During the early stage of an epidemic, timely and reliable estimation of the severity of infections are important for predicting the impact that the influenza viruses will have in the population. We obtained age-specific deaths and hospitalizations for patients with laboratory-confirmed H1N1pdm09 infections from June 2009 to December 2009 in Hong Kong. We retrospectively obtained the real-time estimates of the hospitalization fatality risk (HFR), using crude estimation or allowing for right-censoring for final status in some patients. Models accounting for right-censoring performed better than models without adjustments. The risk of deaths in hospitalized patients with confirmed H1N1pdm09 increased with age. Reliable estimates of the HFR could be obtained before the peak of the first wave of H1N1pdm09 in young and middle-aged adults but after the peak in the elderly. In the next influenza pandemic, timely estimation of the HFR will contribute to risk assessment and disease control.

INTRODUCTION

During the early stage of an epidemic of a novel influenza strain, timely and reliable estimates of the severity of infections are important for predicting the impact that the influenza viruses will have in the population, and for calibrating the public health response [1]. The hospitalization fatality risk (HFR), a measure of the severity of infection, is defined as the probability of death in cases who required hospitalization for medical reasons [2, 3]. A well-known complication with the estimation of severity of infection in ‘real time’ during an epidemic is the uncertainty about the final outcomes of some patients that remain in hospital at the time of analysis [4]. This led to substantial underestimation of the HFR of H7N9 early in the outbreak in China in 2013 [2], and similar issues were also documented in the 2009 influenza pandemic [5] and the 2003 epidemic of SARS [4, 6, 7].

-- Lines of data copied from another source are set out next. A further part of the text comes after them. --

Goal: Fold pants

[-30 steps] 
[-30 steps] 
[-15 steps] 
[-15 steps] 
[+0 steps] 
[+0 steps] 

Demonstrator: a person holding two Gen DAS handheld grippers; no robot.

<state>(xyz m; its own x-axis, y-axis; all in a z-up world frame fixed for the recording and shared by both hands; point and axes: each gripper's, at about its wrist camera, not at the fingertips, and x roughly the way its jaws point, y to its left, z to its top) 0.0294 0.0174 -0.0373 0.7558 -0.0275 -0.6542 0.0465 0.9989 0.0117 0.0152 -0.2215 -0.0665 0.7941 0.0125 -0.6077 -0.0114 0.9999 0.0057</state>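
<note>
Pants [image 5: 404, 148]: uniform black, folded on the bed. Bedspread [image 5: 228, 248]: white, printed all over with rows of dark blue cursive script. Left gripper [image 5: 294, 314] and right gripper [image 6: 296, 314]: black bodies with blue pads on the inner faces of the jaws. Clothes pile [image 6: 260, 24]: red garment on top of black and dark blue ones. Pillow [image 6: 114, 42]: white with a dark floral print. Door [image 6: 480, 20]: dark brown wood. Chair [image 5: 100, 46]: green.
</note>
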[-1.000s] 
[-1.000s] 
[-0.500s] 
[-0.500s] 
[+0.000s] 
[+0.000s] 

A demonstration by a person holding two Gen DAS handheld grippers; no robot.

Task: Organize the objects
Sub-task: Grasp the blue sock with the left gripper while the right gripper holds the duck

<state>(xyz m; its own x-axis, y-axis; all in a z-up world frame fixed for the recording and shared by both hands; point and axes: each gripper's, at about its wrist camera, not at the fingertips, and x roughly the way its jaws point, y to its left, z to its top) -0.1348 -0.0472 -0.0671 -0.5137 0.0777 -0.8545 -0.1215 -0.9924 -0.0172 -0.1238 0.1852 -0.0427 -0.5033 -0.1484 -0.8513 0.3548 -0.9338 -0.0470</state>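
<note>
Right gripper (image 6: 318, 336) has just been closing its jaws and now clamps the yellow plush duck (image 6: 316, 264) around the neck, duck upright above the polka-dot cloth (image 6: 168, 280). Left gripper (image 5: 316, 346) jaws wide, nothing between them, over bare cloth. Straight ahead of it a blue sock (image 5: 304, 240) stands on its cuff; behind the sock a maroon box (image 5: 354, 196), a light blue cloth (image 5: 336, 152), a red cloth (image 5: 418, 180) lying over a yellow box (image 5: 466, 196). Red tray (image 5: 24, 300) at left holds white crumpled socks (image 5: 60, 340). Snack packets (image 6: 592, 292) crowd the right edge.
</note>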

The first objective of this study was to estimate the HFR of pandemic influenza A(H1N1)pdm09 virus infections (H1N1pdm09) during the first wave in Hong Kong in 2009. The second objective was to compare different statistical methods for real-time estimation of the HFR.

METHODS

Sources of data

Data on individual patients with laboratory-confirmed H1N1pdm09 infection from 30 June 2009 to 31 December 2009 were obtained from the Hong Kong Hospital Authority (the e-flu database) [8]. Epidemiological information was provided in the database, including age, dates of laboratory confirmation, first hospital admission, death and discharge. In this analysis we used data on all patients for whom laboratory confirmation of H1N1pdm09 was obtained from 7 days preceding to 28 days after hospital admission.

Statistical analysis

We used three alternative statistical methods to estimate the HFR in real time, i.e. (1) division of cumulative deaths by cumulative cases (HFR1); (2) division of cumulative deaths by cumulative resolved cases (HFR2); and (3) the method proposed by Garske et al. [5], which is based on the cumulative cases and deaths and a fitted Weibull distribution (HFR3) for the hospitalization-to-death distribution. The three estimators are defined as follows:

$${\rm HF}{{\rm R}_1}\left( t \right)\; = \; \displaystyle{{D\left( t \right)} \over {C\left( t \right)}},$$
$${\rm HF}{{\rm R}_2}\left( t \right)\; = \; \displaystyle{{D\left( t \right)} \over {D\left( t \right) + R\left( t \right)}},$$
$${\rm HF}{{\rm R}_3}\left( t \right){\rm \;} = {\rm \;} \displaystyle{{D\left( t \right)} \over {\mathop \sum \nolimits_{u = 0}^t c\left( u \right)F\left( {t - u} \right)}},$$

where HFR j (t) is the hospitalization fatality risk estimated on day t under method j; D(t) is the cumulative number of deaths on day t; C(t) is the cumulative number of hospitalized cases on day t; R(t) is the cumulative number of recovered cases on day t; c(t) is the number of hospitalized cases on day t; F(.) is the Weibull cumulative distribution function of time from hospitalization to death based on data available at time t.

HFR1 includes all hospitalized patients in the denominator, and will tend to underestimate the true HFR if there are many unresolved cases [4, 6]. HFR2 includes only patients with known outcome (i.e. death/recovery) and may not be able to estimate the HFR in the early stages of an epidemic. HFR3 allows for unresolved outcomes by accounting for the interval between hospital admission and death [5], assuming that the distribution of the interval from hospital admission to death for unresolved patients is consistent with the distribution observed from patients with known outcomes.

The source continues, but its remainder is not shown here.